Un juge du Dakota du Nord a rendu vendredi une décision qui pourrait engloutir Greenpeace dans l’effondrement : l’ONG est condamnée à verser plus de 665 millions de dollars d’amende à Energy Transfer, exploitant d’un oléoduc auquel elle s’était opposée. Cette décision valide un jury ayant reconnu en mars 2025 trois entités de Greenpeace responsables des principales accusations portées par le groupe pétrolier.
«C’est une catastrophe pour l’environnement mondial, non seulement pour Greenpeace mais aussi pour toute la lutte climatique», analyse Michael Gerrard, professeur de droit à l’université Columbia et spécialiste des actions de justice écologique.
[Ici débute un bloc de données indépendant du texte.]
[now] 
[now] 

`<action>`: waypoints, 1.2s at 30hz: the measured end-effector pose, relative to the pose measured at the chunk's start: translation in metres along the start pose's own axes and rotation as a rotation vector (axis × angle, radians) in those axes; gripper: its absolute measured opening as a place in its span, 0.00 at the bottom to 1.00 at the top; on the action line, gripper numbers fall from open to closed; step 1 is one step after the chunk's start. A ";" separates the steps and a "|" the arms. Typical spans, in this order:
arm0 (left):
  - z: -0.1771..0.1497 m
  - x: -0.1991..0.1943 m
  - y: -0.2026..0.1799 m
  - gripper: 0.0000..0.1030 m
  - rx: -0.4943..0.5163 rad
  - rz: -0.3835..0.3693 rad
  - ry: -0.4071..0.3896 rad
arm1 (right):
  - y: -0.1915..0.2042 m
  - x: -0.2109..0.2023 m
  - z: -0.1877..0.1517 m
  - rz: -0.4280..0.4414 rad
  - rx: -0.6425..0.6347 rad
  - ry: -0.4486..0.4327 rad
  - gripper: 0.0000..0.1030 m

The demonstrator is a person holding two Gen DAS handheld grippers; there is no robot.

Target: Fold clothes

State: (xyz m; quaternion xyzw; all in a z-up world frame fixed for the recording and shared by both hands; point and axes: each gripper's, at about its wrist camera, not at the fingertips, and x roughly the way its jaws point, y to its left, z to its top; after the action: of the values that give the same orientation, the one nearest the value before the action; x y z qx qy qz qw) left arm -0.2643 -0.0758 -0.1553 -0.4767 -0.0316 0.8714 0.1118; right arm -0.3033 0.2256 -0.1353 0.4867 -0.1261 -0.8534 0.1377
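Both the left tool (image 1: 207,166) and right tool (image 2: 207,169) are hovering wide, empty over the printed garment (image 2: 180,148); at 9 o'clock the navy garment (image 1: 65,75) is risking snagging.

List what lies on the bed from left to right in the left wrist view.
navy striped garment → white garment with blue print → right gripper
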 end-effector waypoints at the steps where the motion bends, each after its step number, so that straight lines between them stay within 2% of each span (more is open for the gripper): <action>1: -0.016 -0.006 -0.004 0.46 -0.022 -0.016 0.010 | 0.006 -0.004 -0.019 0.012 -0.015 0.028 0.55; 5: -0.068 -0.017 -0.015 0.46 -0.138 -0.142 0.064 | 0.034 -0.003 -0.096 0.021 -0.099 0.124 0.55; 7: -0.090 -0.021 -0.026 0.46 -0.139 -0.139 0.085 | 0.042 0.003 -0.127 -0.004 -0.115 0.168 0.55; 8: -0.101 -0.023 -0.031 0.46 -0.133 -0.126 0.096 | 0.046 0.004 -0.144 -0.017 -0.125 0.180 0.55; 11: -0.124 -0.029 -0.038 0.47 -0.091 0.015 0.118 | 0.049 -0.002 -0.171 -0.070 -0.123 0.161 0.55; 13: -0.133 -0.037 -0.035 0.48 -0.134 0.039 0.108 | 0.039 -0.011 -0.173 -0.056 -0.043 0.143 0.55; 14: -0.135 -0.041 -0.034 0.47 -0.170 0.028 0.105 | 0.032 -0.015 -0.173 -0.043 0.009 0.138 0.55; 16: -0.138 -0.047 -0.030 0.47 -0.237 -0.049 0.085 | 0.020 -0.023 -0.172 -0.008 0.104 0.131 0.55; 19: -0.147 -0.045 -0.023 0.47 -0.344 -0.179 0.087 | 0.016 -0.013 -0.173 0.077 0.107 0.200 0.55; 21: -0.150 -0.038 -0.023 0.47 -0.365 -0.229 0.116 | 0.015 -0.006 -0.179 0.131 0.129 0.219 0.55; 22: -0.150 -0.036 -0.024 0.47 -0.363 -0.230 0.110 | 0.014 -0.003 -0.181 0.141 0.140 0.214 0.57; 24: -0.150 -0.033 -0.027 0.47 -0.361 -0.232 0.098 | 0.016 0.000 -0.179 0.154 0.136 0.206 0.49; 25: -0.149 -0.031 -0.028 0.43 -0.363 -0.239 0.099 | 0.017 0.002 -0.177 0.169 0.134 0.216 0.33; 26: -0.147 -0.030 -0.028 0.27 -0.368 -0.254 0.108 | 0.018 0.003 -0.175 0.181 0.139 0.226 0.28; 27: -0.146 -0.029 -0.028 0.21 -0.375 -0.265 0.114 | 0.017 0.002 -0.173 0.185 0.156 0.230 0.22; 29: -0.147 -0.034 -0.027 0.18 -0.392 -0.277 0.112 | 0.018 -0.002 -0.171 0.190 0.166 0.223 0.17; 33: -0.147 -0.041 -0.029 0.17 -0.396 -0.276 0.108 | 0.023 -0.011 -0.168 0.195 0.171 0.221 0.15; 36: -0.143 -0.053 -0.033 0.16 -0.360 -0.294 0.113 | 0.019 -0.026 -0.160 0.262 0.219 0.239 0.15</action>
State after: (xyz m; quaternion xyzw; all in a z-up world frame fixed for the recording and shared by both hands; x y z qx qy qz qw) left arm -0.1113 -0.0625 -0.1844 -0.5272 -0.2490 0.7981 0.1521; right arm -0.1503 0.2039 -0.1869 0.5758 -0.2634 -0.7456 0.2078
Son jugement souligne les défis croissants que rencontrent les organisations environnementales dans leur combat contre le développement pétrolier.
Energy Transfer affirme avoir respecté toutes les procédures légales, mais Greenpeace estime que ce verdict représente un échec pour la préservation des écosystèmes. L’ONG a dénoncé la volonté de l’entreprise de «faire taire» ses critiques en lui imposant des montants financiers sans précédent, menaçant ainsi son existence même dans une ère où les conflits environnementaux prennent des formes juridiques plus complexes.